[Data Boundary: Start]

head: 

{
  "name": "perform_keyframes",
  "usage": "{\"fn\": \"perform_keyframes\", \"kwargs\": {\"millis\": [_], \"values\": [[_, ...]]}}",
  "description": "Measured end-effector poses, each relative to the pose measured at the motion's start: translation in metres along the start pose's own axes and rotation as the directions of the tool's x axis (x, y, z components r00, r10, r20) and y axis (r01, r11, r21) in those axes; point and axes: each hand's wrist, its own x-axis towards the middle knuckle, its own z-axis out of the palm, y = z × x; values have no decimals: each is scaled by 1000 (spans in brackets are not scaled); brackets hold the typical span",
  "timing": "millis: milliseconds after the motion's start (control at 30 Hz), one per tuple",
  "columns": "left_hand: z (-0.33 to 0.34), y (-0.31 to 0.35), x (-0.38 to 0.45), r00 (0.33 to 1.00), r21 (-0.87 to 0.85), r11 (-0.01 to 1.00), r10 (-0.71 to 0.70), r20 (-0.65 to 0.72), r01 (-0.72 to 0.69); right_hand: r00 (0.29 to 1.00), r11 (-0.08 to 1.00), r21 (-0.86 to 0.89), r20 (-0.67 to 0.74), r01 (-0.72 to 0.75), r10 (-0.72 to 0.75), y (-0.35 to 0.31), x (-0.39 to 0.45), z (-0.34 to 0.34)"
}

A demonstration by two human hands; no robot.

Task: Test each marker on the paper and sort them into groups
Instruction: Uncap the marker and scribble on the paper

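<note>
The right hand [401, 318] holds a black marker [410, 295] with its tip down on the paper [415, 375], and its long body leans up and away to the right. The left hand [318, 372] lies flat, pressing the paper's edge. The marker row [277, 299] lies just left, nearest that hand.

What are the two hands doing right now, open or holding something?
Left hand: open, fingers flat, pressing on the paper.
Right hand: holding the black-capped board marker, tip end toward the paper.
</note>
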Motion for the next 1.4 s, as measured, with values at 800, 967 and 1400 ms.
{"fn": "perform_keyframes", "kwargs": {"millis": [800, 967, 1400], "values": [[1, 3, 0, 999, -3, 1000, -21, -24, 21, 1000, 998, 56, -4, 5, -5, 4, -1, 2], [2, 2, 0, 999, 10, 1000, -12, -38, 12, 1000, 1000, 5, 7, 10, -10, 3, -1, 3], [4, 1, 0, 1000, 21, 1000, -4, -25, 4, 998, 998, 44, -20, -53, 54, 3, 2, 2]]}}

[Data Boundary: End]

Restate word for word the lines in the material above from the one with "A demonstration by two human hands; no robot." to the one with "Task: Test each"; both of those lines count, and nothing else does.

[Response to this task]:
A demonstration by two human hands; no robot.

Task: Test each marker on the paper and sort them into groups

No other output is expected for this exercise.